7. RIGHTS OF THE DATA SUBJECT REGARDING PERSONAL DATA
The data subject can make a request on the following issues by applying to Sen Pazarlama Gayrimenkul Anonim Sirketi:
(I) To learn whether his/her personal data has been processed,
(II) To request information if his/her personal data has been processed,
(III) To learn the purpose of processing his/her personal data and whether it is used in accordance with its intended use,
(IV) To learn the third parties to whom the personal data has been transferred in the country or abroad,
(V) To request the correction of his/her personal data in the case of incomplete or incorrect processing and to request the notification of the transaction made within this scope to third parties to whom the personal data has been transferred,
(VI) To request the deletion, destruction or anonymization of his/her personal data in the event that the reasons requiring its processing disappear, and to request the notification of the transaction made within this scope to third parties to whom the personal data has been transferred although it has been processed in accordance with the provisions of the PDPL and other relevant laws,
(VII) To object to the occurrence of a result against him/her by analyzing the processed data exclusively via automated systems,
(VIII) To request the compensation of the damage if his/her personal data is damaged due to its processing in contrary to the law.
8. BREACH NOTIFICATIONS
The employees ofSen Pazarlama Gayrimenkul Anonim Sirketi report to the Committee any work, action or fact considered to be in breach of the provisions of the PDPL and/or the Policy. The Committee convenes if deemed necessary following this breach notification and develops an action plan regarding the breach.

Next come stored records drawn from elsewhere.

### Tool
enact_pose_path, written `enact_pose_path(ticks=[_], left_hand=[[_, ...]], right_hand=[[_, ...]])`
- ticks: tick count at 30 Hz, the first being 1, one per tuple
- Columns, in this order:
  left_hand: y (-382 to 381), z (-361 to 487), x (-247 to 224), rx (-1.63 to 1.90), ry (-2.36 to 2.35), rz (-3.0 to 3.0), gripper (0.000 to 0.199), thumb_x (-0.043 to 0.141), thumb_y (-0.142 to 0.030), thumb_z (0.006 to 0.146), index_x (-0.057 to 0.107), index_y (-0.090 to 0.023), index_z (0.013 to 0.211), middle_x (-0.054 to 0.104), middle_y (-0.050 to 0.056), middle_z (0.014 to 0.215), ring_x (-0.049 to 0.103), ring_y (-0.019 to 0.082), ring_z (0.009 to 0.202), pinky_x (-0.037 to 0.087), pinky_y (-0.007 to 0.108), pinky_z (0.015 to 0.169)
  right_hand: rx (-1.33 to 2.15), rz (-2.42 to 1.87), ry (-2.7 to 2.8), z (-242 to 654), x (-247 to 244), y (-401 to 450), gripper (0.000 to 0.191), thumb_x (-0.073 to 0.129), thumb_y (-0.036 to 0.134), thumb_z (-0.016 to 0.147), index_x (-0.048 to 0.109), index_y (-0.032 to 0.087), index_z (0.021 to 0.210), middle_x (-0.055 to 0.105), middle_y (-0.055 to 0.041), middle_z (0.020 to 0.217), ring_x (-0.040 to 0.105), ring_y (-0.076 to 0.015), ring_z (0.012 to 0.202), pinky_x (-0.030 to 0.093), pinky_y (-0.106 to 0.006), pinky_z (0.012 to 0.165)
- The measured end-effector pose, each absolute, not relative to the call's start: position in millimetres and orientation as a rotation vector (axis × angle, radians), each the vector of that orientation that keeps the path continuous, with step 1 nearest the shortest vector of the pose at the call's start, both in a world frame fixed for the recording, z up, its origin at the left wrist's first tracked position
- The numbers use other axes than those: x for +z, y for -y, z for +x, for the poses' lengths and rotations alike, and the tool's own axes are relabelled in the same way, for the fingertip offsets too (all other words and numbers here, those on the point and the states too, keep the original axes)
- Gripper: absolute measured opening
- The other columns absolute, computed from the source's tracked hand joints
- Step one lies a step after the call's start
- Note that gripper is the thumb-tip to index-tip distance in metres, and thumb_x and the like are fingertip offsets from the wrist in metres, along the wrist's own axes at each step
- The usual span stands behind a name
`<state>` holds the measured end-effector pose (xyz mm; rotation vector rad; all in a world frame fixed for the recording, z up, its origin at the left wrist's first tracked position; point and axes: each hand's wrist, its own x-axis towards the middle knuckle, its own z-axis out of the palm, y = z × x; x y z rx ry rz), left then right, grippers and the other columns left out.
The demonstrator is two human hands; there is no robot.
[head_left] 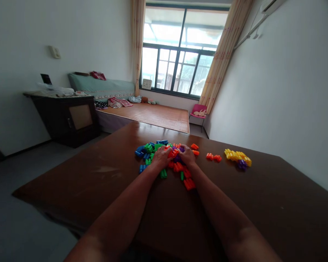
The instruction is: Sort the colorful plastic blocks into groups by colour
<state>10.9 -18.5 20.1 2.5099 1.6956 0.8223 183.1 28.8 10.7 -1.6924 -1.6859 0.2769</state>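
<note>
Both hands reach into a pile of coloured plastic pieces on the brown table. My left hand [163, 157] is closed round orange pieces [172, 153] at its fingertips, with green pieces [149, 148] and blue pieces [139, 151] to its left. Against purple pieces [177, 158] in the pile, my right hand [187, 155] has its fingers bent and pressed together. Red-orange pieces [189, 184] lie below the hands, beside a small green piece [182, 175].
The brown table [248, 203] fills the foreground. At right lie a joined yellow cluster [236, 155], a purple piece [242, 165] and loose orange pieces [213, 157]. Beyond are a bed [158, 113], a dark cabinet [62, 118] and a pink chair [199, 108].
</note>
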Motion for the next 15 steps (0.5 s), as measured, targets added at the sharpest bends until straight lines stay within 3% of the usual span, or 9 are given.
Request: enact_pose_path(ticks=[4,9,15], left_hand=[[9.8,-2.5,24.7,1.023,-1.693,2.302,0.031,0.046,-0.022,0.089,0.057,-0.021,0.118,0.053,0.010,0.124,0.052,0.020,0.113,0.043,0.033,0.100],[1.3,-20.0,25.9,1.132,-1.845,2.098,0.040,0.040,-0.009,0.083,0.062,-0.020,0.116,0.053,0.009,0.129,0.047,0.021,0.122,0.037,0.034,0.107],[-7.2,-38.0,25.5,1.186,-1.919,1.947,0.045,0.042,-0.006,0.078,0.063,-0.019,0.115,0.057,0.008,0.128,0.046,0.022,0.125,0.034,0.036,0.109]], right_hand=[[0.475,-1.579,1.730,158.6,23.0,-44.6,0.035,0.058,0.037,0.080,0.064,0.020,0.110,0.070,-0.0052,0.104,0.065,-0.0172,0.092,0.049,-0.028,0.084],[0.737,-1.454,1.716,124.1,35.0,-59.7,0.035,0.055,0.034,0.082,0.061,0.018,0.113,0.069,-0.0071,0.107,0.064,-0.0167,0.092,0.051,-0.029,0.081],[1.091,-1.208,1.626,98.4,50.2,-56.5,0.046,0.045,0.054,0.087,0.059,0.020,0.115,0.067,-0.0063,0.112,0.061,-0.0174,0.100,0.051,-0.030,0.083]])
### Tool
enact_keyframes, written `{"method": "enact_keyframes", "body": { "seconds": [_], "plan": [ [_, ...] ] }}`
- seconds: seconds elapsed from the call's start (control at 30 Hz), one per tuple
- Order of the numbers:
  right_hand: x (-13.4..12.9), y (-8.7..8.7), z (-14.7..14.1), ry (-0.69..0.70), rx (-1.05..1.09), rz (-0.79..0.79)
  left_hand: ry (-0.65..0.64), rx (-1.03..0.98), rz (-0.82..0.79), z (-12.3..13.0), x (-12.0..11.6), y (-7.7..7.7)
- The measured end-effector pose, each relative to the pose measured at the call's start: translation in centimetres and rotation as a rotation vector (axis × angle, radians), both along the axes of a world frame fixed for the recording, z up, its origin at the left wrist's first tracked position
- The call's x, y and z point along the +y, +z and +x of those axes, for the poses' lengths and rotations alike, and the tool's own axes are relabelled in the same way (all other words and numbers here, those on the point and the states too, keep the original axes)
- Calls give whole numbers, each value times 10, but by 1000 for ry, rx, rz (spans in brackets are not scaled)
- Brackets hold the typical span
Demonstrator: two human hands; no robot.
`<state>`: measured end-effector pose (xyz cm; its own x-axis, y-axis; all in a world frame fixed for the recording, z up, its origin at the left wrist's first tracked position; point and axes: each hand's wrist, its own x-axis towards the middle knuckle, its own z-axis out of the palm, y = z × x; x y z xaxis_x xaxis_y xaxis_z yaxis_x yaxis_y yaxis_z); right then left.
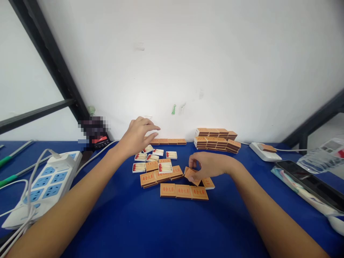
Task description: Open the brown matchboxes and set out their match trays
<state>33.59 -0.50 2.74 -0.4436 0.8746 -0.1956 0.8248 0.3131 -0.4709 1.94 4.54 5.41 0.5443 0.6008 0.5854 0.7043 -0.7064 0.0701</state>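
Observation:
My left hand (pixel 139 135) hovers over the back of the table, fingers apart and nothing in them. Below it lie several open matchbox trays (pixel 139 167) full of red-tipped matches. My right hand (pixel 211 166) has thumb and fingers closed on an orange matchbox (pixel 192 176), which is tilted and partly covered by the thumb. Beside that hand a partly covered matchbox (pixel 208 183) shows its white side. In front is a row of three matchboxes (pixel 184 191). Another short row of matchboxes (pixel 148 179) sits to the left, with one tray (pixel 165 167) resting on top.
Stacked matchboxes (pixel 216 143) stand at the back right by the wall, and a low row (pixel 174 141) runs along it. A white power strip (pixel 51 182) with cables lies left. On the right are a white adapter (pixel 264 152), a phone (pixel 309 182) and a plastic packet (pixel 322 156).

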Motion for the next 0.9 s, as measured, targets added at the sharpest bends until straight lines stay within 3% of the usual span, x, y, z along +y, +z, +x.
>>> {"method": "enact_keyframes", "body": {
  "seconds": [0.1, 0.17, 0.3, 0.47, 0.57, 0.73, 0.9],
  "plan": [
    [0, -3, -4, 27, -44, -24, -98, 35, -14, 13, -31, 11],
    [2, -3, -4, 40, -38, -39, -148, 47, -76, 18, -49, 11],
    [5, 0, -2, 57, 30, -82, -214, -41, -99, 17, -71, -10],
    [4, -3, -1, 61, 89, -48, -216, -121, -33, 10, -79, -51],
    [4, -7, -1, 58, 18, 6, -222, -142, -3, 15, -84, -65],
    [4, -2, -5, 34, 135, 181, -200, -230, 33, 26, -93, -72],
    [-12, 6, -32, 107, 384, 279, -48, -271, 37, 24, -94, -71]
  ]
}}
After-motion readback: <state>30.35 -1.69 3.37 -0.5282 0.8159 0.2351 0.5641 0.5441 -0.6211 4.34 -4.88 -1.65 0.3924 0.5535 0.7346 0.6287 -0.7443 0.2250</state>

If the breach has occurred through the acquisition of the personal data by others through unlawful means, the Committee notifies this situation to the data subject and the Authority within 72 hours within the scope of the decision, dated 24.01.2019 and numbered 2019/10, of the Authority.
9. AMENDMENTS
The amendments to the Policy are prepared by the Committee and submitted to the Board of Directors of Sen Pazarlama Gayrimenkul Anonim Sirketi for approval. The updated Policy can be sent to the employees by e-mail or published on the website.
10. EFFECTIVE DATE
This version of the Policy was approved by the Board of Directors and entered into force on 06.02.2024.